As Shakespeare notes, sometimes there's method in madness.
Yes, “random order” is an oxymoron in that the two words are an apparent contradiction in terms: order suggests organization while random suggests a lack thereof. However, like many oxymora, the contradiction is incidental and resolvable by careful consideration. “Controlled chaos” is a similar oxymoron where lack of a method is part of the method.
To resolve the contradiction, first consider that order doesn't always mean deliberate order. The natural order is a well-known example, used in contrast to the laws of God and men, where philosophers base morality on the natural world as observed instead of a divine or mortal plan.
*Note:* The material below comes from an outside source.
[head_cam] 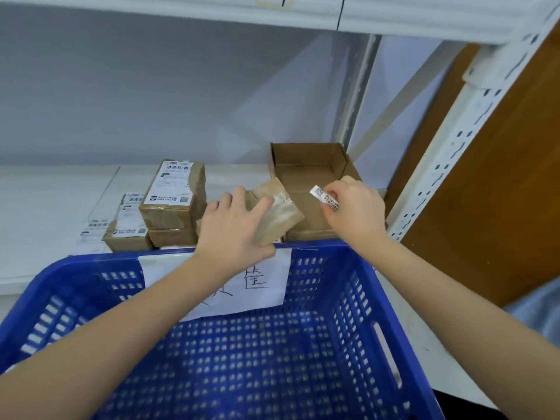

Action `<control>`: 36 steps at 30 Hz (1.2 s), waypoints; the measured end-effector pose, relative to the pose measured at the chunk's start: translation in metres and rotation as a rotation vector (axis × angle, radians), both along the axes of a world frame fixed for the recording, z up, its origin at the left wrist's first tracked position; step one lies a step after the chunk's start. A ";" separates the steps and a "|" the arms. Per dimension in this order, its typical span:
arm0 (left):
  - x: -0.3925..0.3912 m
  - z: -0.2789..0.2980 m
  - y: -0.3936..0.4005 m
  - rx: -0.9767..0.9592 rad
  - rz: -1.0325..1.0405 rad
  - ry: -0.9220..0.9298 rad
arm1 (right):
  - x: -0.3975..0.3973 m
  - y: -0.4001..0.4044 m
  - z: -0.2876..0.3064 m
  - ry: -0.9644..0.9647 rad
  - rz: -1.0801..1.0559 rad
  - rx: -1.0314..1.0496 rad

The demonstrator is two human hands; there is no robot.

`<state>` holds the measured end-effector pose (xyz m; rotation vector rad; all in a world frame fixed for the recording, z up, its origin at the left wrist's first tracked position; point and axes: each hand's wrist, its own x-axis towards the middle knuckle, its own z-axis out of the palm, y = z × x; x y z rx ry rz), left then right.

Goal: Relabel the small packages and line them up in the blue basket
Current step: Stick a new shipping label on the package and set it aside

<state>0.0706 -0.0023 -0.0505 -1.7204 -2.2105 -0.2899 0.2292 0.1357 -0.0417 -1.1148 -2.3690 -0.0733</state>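
The small brown package point(274, 212), wrapped in clear tape, sits tilted in the left hand point(235, 225), whose fingers curl round its near end just beyond the far rim of the blue basket point(357, 298). The right hand point(353, 207) pinches a small white label point(325, 197) with printed codes between thumb and fingertips, held just right of the package, over an open cardboard box point(306, 168). Left of the held package, three labelled packages point(172, 195) are stacked on the white shelf point(45, 207). A white paper sheet point(257, 286) with handwriting hangs over the basket's far wall.
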 end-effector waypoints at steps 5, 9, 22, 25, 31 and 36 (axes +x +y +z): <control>-0.006 0.011 0.039 -0.046 0.066 0.029 | -0.011 0.042 -0.018 0.015 -0.039 -0.047; -0.012 0.013 0.060 -0.097 0.061 0.028 | -0.015 0.072 -0.039 -0.034 -0.088 -0.129; -0.028 -0.014 0.088 -0.124 0.032 -0.014 | -0.039 0.127 -0.094 -0.259 -0.090 -0.538; -0.034 -0.021 0.089 -0.122 0.030 -0.005 | -0.049 0.129 -0.099 -0.305 -0.077 -0.581; -0.037 -0.027 0.092 -0.115 0.028 -0.002 | -0.063 0.132 -0.107 -0.326 -0.100 -0.693; -0.037 -0.027 0.093 -0.121 0.021 0.010 | -0.064 0.132 -0.116 -0.359 -0.097 -0.779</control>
Spontaneous order is a similar example, where order emerges “out of seeming chaos.” This lies at the root of Tim Lymington's comment that sequence needn't imply deliberation.
Furthermore, the Oxford definition of random overlooks many subtleties of the word, as it's a dictionary and not a comprehensive treatment of the subject. While a random order does imply a lack of conscious choice in selecting each element of the sequence, it does not speak to the choice of employing randomness in the overall method. The process is deliberate (and thus ordered) even if the outcome is not (and thus random).
I don't believe that this is a deliberate oxymoron – emphasis mine:
In general, oxymora can be divided into expressions that were deliberately crafted to be contradictory and those phrases that inadvertently or incidentally contain a contradiction, often as a result of a punning use of one or both words.
Order includes both deliberate and observed sequences. Randomness can indicate a lack of a plan or simply an unpredictable outcome. “Random order” actually means “an observed sequence with unpredictable outcome.” The contradiction only arises incidentally, if you select the wrong meaning of both words to form “a deliberate lack of a plan,” making this an inadvertent oxymoron.